Could you reproduce, word for word, everything below from the line containing "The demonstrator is" down to the line containing "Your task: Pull", with both of those lines included and no others?
______________________________
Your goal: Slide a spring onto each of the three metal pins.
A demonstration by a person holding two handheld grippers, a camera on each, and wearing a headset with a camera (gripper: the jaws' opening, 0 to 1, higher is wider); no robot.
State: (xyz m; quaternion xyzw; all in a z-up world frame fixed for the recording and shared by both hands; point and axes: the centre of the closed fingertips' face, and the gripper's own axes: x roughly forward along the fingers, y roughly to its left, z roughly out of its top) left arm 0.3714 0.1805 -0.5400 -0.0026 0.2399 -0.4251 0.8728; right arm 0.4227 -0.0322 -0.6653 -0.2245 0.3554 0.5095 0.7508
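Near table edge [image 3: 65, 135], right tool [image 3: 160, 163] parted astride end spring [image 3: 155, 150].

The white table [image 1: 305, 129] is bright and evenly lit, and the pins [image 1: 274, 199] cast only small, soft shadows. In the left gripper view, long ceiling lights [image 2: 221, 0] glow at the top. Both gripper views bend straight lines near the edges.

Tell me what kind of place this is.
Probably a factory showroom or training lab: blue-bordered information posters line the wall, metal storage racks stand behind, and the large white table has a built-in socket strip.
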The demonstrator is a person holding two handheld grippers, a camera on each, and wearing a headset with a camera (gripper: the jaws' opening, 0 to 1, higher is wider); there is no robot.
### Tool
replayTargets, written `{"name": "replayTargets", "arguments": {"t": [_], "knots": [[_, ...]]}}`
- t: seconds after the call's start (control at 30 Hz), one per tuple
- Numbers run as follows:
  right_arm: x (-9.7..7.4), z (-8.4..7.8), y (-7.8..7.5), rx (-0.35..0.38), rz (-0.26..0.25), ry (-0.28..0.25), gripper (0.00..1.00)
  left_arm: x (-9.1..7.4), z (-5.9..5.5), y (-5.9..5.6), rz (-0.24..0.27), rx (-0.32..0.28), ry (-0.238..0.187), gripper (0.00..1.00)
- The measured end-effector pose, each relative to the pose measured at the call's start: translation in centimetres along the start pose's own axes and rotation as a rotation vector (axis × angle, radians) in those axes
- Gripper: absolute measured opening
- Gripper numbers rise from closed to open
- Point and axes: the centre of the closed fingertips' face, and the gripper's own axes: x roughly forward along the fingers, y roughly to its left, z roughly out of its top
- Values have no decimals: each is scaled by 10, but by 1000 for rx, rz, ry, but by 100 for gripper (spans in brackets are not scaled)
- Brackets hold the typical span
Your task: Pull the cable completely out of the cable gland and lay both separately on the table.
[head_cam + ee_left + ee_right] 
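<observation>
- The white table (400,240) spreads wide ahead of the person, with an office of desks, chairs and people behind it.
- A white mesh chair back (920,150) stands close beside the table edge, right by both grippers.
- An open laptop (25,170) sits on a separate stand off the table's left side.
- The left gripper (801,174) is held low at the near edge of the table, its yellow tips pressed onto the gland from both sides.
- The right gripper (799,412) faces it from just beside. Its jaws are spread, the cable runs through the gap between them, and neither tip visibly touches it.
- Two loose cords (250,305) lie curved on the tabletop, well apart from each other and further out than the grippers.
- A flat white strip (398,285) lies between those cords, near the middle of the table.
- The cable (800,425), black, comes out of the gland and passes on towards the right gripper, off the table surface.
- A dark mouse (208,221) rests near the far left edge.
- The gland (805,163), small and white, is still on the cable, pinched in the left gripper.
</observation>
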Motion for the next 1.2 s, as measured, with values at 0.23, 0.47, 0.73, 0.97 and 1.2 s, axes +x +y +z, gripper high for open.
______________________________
Solution:
The demonstrator is a person holding two handheld grippers, a camera on each, and wearing a headset with a camera (gripper: the jaws' opening, 0 to 1, higher is wider); there is no robot.
### Tool
replayTargets, written `{"name": "replayTargets", "arguments": {"t": [_], "knots": [[_, ...]]}}`
- t: seconds after the call's start (control at 30 Hz), one per tuple
- Numbers run as follows:
  right_arm: x (-9.7..7.4), z (-8.4..7.8), y (-7.8..7.5), rx (-0.35..0.38), rz (-0.26..0.25), ry (-0.28..0.25), gripper (0.00..1.00)
  left_arm: x (-9.1..7.4), z (-5.9..5.5), y (-5.9..5.6), rz (-0.24..0.27), rx (-0.32..0.28), ry (-0.238..0.187), gripper (0.00..1.00)
- The measured end-effector pose, each relative to the pose measured at the call's start: translation in centimetres along the start pose's own axes and rotation as a rotation vector (axis × angle, radians) in those axes
- Gripper: absolute measured opening
- Gripper numbers rise from closed to open
- Point and axes: the centre of the closed fingertips' face, and the gripper's own axes: x roughly forward along the fingers, y roughly to its left, z roughly out of its top
- Values have no decimals: each is scaled by 10, but by 1000 for rx, rz, ry, but by 100 for gripper (spans in brackets are not scaled)
- Brackets hold the typical span
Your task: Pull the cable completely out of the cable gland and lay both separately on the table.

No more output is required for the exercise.